• **What to produce**:
Starting at the first line of the material below and stopping after the line that includes "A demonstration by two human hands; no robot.", write the lines out again exactly. Drop any pictures.

• **Supplied material**:
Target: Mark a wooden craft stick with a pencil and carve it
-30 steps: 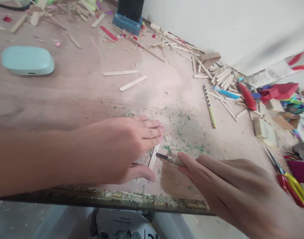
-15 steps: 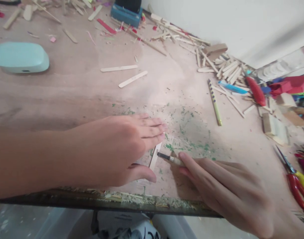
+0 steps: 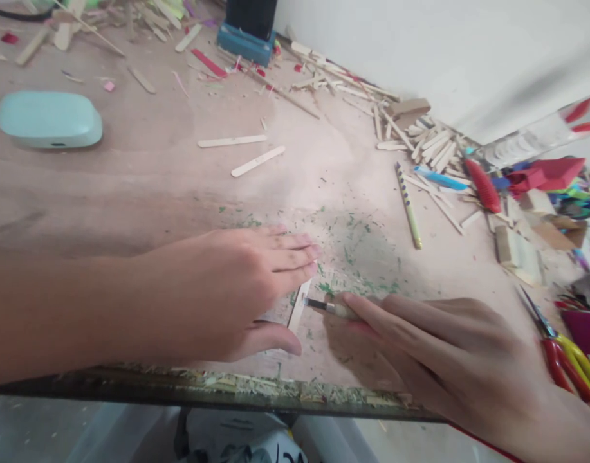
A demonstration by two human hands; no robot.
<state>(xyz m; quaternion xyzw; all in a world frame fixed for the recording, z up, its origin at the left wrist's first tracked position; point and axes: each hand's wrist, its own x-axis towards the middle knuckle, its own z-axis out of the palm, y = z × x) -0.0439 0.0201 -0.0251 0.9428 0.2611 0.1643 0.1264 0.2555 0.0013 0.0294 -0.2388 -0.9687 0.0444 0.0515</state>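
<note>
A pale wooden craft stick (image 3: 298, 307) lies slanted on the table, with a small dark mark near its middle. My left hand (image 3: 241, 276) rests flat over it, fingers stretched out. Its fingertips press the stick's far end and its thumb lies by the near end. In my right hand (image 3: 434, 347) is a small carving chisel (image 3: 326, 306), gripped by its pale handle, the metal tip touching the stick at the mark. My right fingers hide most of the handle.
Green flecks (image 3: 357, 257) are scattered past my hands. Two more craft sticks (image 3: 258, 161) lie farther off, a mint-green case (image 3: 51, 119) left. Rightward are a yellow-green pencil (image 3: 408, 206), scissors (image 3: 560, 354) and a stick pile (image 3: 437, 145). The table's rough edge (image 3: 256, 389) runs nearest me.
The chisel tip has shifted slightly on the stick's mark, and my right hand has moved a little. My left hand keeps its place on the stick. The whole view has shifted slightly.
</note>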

• **Result of the exercise**:
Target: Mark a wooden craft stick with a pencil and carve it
-30 steps: 
-15 steps: 
+0 steps: 
A demonstration by two human hands; no robot.

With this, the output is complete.